Und seien wir ehrlich: Was wollen wir denn mehr als diese fantastischen Bilder, die schon vor siebzig Jahren (Trier starb 1951 in Kanada) eine Linie etabliert hatten, deren Erbe heute weltweit bei grafischen Großmeistern wie Rotraut Susanne Berner, Sempé, Dupuy & Berberian, Bernd Pfarr, Floc'h, Baru oder Seth wieder aufzufinden ist? Oder die ihrerseits das Erbe der Münchner und Berliner Satire-Illustratoren des Fin de Siècle antraten, denen der 1890 in Prag geborene Trier in seiner Anfangszeit mit Karikaturen dieser Kollegen mehrfach Reverenz erwies - schade, dass diese Arbeiten aus den Lustigen Blättern und für ein Ballplakat von 1913 in keinem der beiden Bücher abgebildet werden.
Bleibt noch zu sagen, dass Warthorst das Verdienst zukommt, auch dem politischen Zeichner großen Raum zu geben. Denn Trier konnte federleicht sein, bisweilen sogar frivol, aber in seinen englischen Exiljahren kämpfte er mit harten Bandagen publizistisch gegen Hitler. Das ist selbst noch in seinen hinreißenden Titelblättern für die von anderen Exilanten gegründete Zeitschrift Lilliput zu erkennen, die Monat für Monat ein junges Paar und ihren Schnauzer in neuen Konstellationen zeigten - eine Fortsetzungsgeschichte ganz eigener Art und eine Art laufender Kommentar zum Zeitgeschehen, der gerade in den Kriegsjahren zwischen Engagement und Eskapismus oszillierte. Es gäbe so viel zu lernen aus Walter Triers Leben. Höchste Zeit, dass es solche Bücher gibt. Dann braucht's auch weiterhin keine Gedenktafeln oder Straßennamen im geschichtsvergessenen Berlin. ANDREAS PLATTHAUS.

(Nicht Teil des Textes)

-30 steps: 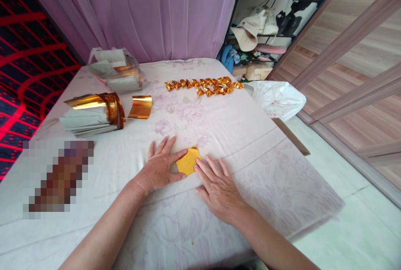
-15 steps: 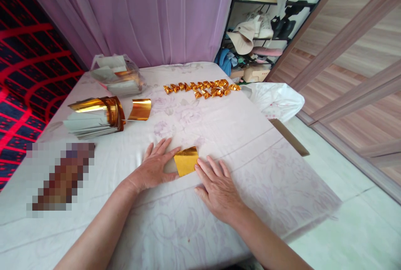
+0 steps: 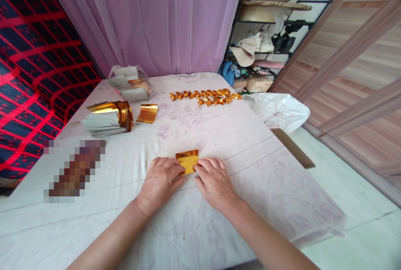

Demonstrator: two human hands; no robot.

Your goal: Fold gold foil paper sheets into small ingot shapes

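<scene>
Gold sheet [image 3: 187, 160]: small foil square, flat on tablecloth [image 3: 219, 132], directly btwn both hands; near edge tucked under fingertips, far edge free w/ slight curl.
Left hand [image 3: 162, 181]: palm down, fingers curled in, tips pressing sheet's left/near corner. Not a full grasp, more pinch-and-pin; thumb side hidden, so exact hold unclear.
Right hand [image 3: 213, 182]: palm down, fingers half bent, tips touching sheet's right edge. Nothing enclosed in palm.
Why held so: prob. both hands pin sheet so it stays put while an edge is creased; foil is springy, would lift if let go.
Folded gold pieces [image 3: 205, 95]: row of small finished shapes, well beyond fingertips, far side of table.
Loose gold sheet [image 3: 147, 113]: curled, ahead-left of left hand, apart from it.
Foil stack [image 3: 108, 118]: silver/gold bundle, further left of that.
Clear bag [image 3: 131, 84]: more sheets inside, far-left, behind stack.
White plastic bag [image 3: 280, 107]: off table edge, ahead-right of right hand.
Blurred patch [image 3: 75, 171]: left of left hand, contents not readable.
Obstructions: none btwn hands and sheet; cloth around them bare, all other items out of the way.
</scene>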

Antje M. Warthorst: "Die Bilderwelt des Walter Trier". Favoritenpresse, Berlin 2021. 224 S., 249 Abb., geb., 25,- Euro.
Alle Rechte vorbehalten. © F.A.Z. GmbH, Frankfurt am Main
Perlentaucher-Notiz zur F.A.Z.-Rezension
Andreas Platthaus freut sich einerseits über Antje M. Warthorsts sich in diesem Prachtband artikulierendes Engagement für den Illustrator Walter Trier. Andererseits macht Warthorsts "Begeisterungsfuror" für den Zeichner das Lesen der Texte im Band für Platthaus leicht mühselig. Nötig hat es Trier sowieso nicht, findet der Rezensent. Die Abbildungen von Triers Zeitschriften-Covern aus den Dreißigern, seiner Kästner-Illustrationen sowie den spitzen Zeichnungen aus dem englischen Exil lassen für Platthaus keinen Zweifel an Triers Meisterschaft und Wirkung bis heute.